### Task statement
Could you find every line in the entries below that holds the word "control" and copy it?

# # # #

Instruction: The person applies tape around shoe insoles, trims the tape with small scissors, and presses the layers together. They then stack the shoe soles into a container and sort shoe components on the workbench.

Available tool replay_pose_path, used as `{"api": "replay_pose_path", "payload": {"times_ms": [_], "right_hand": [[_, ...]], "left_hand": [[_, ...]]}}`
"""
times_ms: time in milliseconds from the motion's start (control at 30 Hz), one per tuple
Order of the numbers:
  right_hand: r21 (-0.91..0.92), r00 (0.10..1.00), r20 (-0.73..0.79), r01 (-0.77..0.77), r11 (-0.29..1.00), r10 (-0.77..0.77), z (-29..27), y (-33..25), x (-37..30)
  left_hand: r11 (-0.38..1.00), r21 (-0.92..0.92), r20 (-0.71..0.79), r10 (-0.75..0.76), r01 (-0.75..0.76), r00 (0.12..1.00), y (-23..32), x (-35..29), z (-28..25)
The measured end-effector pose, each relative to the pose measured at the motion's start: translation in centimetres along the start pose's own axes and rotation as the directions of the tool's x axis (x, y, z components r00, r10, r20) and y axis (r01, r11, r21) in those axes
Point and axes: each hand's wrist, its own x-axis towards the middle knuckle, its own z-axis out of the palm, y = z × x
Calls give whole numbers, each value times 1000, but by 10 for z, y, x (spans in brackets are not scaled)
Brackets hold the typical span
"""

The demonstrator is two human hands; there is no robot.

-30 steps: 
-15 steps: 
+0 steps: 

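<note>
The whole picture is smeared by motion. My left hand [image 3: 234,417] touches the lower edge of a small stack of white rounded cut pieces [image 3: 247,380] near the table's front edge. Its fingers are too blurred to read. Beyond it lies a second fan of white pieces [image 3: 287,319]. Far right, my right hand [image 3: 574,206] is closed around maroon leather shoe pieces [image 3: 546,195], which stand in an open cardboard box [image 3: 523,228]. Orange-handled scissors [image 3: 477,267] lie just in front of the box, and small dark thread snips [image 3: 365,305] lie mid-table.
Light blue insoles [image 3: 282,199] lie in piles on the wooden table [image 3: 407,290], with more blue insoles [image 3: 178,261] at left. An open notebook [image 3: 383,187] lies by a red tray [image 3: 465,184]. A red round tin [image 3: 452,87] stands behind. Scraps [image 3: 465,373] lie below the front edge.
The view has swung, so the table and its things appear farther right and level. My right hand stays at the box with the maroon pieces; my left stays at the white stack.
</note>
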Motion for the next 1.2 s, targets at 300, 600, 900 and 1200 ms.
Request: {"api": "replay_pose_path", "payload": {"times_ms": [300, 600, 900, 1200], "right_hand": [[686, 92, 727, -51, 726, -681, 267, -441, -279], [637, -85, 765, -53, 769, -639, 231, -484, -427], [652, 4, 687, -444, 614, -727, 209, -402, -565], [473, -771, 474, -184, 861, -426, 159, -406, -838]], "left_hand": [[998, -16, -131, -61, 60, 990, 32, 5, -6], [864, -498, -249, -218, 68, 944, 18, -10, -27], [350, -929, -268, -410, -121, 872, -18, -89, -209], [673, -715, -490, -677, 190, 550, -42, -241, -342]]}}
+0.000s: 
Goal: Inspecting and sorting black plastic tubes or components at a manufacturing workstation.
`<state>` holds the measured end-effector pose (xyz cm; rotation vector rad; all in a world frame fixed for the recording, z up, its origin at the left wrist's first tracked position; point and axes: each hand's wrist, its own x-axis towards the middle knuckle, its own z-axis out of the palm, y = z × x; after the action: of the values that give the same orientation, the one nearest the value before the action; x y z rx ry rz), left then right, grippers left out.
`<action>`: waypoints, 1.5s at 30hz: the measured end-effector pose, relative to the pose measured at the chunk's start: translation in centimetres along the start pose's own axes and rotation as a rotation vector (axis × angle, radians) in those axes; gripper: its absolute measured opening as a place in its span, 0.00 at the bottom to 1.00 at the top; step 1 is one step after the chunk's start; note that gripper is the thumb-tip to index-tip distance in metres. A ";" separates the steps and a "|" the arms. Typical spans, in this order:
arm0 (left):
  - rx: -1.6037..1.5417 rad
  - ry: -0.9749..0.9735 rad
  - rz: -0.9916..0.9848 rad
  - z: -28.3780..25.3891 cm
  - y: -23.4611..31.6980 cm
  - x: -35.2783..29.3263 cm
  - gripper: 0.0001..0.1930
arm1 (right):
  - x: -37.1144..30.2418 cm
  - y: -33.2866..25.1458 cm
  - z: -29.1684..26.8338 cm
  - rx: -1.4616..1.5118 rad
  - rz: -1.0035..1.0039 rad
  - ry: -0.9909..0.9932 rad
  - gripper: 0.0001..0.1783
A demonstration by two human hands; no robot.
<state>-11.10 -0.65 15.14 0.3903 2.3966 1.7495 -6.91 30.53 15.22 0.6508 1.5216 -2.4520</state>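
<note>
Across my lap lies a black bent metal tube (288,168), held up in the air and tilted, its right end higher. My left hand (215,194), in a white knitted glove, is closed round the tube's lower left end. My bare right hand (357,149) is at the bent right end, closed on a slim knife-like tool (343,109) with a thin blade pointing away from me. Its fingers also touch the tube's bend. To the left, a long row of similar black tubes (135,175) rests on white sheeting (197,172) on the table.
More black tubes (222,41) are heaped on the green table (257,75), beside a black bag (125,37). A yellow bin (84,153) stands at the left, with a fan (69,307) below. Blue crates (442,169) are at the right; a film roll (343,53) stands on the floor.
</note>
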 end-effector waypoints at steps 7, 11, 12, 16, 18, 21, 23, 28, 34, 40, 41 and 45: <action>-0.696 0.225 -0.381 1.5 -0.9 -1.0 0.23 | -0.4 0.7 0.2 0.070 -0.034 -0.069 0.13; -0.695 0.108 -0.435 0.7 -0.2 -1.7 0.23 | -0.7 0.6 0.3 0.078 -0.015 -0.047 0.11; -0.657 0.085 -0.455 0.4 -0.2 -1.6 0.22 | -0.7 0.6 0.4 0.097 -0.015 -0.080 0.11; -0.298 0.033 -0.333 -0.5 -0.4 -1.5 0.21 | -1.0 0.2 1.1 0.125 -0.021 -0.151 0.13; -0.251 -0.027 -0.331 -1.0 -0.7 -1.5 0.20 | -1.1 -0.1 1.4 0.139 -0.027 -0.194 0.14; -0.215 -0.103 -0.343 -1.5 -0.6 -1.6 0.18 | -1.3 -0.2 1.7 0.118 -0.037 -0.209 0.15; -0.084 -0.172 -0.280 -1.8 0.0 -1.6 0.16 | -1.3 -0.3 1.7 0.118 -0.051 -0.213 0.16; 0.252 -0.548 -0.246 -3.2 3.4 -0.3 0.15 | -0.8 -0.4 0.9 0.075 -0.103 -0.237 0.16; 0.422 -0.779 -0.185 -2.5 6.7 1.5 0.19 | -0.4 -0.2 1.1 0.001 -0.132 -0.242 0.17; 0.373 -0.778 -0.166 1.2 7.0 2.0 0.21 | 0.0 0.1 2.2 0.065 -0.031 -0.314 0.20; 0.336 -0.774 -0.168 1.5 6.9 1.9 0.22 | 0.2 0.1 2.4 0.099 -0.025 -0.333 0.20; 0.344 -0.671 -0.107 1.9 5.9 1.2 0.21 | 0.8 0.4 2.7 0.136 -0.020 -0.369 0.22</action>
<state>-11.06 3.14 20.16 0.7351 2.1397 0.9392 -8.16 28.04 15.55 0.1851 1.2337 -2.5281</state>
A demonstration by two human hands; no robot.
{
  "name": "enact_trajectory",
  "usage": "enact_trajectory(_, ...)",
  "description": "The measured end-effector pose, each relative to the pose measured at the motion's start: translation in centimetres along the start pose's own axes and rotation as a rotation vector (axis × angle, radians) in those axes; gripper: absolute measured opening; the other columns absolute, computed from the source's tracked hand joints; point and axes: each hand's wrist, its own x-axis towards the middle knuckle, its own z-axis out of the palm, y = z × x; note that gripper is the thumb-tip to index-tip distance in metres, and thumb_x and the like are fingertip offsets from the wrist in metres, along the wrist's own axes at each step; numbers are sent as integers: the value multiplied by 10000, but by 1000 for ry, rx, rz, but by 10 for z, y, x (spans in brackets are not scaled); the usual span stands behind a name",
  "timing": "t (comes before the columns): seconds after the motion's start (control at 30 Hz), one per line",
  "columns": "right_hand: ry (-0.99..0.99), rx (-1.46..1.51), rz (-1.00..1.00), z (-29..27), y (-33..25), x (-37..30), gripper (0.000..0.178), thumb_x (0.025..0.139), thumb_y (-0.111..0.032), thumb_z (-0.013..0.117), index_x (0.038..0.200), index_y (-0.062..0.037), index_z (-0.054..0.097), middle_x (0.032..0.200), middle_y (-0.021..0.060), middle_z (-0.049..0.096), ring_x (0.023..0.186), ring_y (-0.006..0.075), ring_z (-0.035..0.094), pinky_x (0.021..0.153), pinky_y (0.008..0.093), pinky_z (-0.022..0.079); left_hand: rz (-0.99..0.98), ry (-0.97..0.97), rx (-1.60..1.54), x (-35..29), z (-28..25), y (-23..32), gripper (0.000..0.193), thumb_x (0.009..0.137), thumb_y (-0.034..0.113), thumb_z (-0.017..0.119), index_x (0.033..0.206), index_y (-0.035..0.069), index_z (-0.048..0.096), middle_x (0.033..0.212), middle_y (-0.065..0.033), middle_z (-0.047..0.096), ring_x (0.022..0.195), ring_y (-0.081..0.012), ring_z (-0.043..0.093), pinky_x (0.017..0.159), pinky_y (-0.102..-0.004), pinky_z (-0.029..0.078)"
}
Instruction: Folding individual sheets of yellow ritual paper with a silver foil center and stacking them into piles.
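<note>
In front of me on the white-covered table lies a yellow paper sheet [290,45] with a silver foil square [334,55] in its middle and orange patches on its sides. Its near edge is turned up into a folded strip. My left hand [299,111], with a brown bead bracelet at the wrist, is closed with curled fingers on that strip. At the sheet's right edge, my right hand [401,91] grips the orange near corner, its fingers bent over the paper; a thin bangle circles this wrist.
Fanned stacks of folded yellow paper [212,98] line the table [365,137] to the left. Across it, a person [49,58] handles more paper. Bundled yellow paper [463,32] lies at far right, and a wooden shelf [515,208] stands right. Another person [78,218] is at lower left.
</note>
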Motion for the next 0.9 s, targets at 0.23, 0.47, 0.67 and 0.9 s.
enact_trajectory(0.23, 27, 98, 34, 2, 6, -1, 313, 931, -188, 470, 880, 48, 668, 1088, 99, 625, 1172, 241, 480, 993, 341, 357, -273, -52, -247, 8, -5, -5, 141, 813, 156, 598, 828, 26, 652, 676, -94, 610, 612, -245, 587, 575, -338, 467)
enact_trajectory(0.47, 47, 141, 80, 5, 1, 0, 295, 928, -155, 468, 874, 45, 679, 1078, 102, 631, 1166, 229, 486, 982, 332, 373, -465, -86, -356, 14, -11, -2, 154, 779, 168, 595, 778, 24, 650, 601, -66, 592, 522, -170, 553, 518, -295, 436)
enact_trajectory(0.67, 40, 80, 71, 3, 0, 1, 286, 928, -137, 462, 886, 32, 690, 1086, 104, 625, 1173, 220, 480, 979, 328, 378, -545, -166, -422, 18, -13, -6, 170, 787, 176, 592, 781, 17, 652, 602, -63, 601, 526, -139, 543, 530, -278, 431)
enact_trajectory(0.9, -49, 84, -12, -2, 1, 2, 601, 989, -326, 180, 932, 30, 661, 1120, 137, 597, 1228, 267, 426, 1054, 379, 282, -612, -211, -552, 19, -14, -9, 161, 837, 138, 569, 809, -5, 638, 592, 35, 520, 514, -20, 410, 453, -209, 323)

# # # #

### Answer to the exercise
times_ms: time in milliseconds from the motion's start (control at 30 Hz), one per tuple
  "timing": "t (comes before the columns): seconds after the motion's start (control at 30 Hz), one per line",

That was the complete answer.